Debt crisis and structural balance

After months of uncertainty and inaction, the European Union has taken action to ward off a further crisis in financial markets.

Despite immense public anger and protest action, the Government of Greece has been obliged to enact a 30 billion euro fiscal curtailment programme, while negotiating a 110 billion euro debt restructuring arrangement with member countries of the European Union and multilateral financial institutions.

Several other European economies face the possibility of similar difficulties, and questions are being asked about the sustainability of the European Union itself. Late on Sunday, the EU and the IMF agreed to an historically unprecedented one trillion euro financial support programme.

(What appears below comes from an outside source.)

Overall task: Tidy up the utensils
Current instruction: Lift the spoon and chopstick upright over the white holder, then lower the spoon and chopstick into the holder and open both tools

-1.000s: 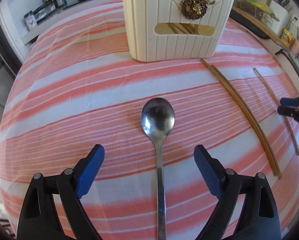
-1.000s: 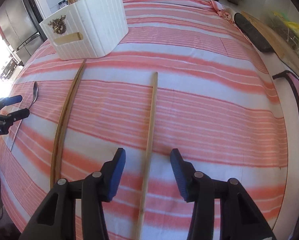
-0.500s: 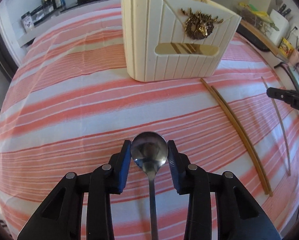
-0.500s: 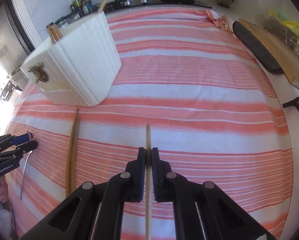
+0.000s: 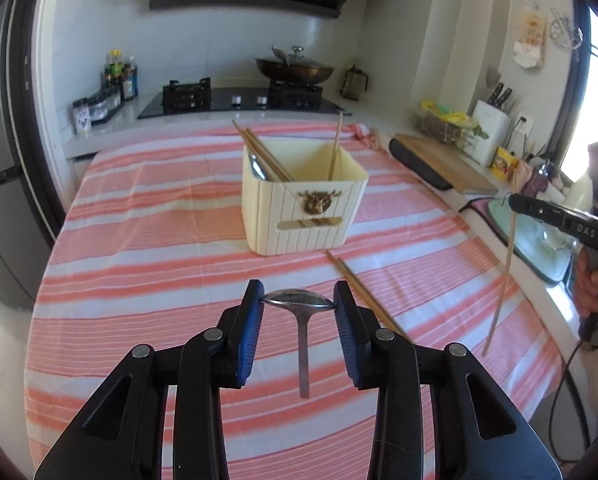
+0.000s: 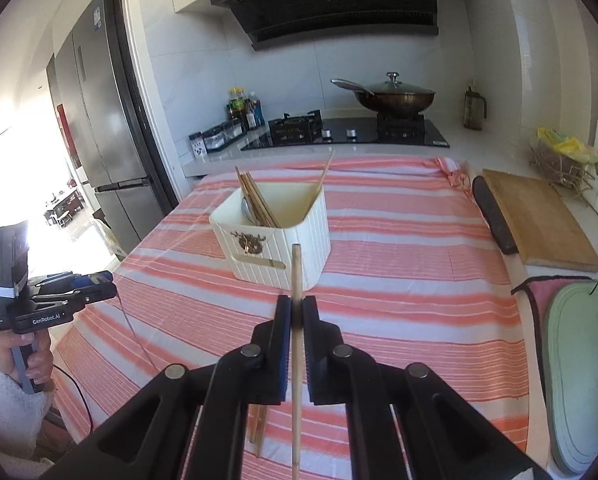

So on the one hand, the global recession of 2008 and 2009 appears to be over. Many economies including our own have experienced encouraging growth in trade and activity over the past six months. Yet on the other hand there is widespread concern that the fiscal debt problems of OECD countries will spill over into another financial crisis and a second wave of trade and employment cutbacks.

The problems are most severe for countries that entered the recession with high levels of public debt – in several cases in excess of 100 percent of GDP. Between 2004 and 2007 – at the height of the global boom – Greece was running a budget deficit of 6.5 percent GDP, with debt averaging 106 percent. Today, Greece’s debt is 140 percent of GDP, and the budget deficit was 13 percent of GDP last year.

Though we are not in this position, we need to take a closer look at the current turbulence in global finances, because the underlying trends may hold lessons for our own development path. How did other countries get into such difficulties? The immediate crisis is typically straightforward – it is a story that has taken many forms, in many countries, over many centuries. Unsustainable borrowing is the mirror-image of imprudent lending – both fuelled by an unrealistic expectation that good times will last forever. When the bubble bursts, borrowers pull back their plans and lenders withdraw credit, trade declines, unemployment rises and businesses come under stress.

But this cycle of market euphoria and disillusion is just the surface manifestation of underlying structural imbalances. In the United States, for too long consumption spending ran ahead of production, and American consumers relied on foreign savers. The party came to an end, most dramatically in the collapse of sub-prime housing credits.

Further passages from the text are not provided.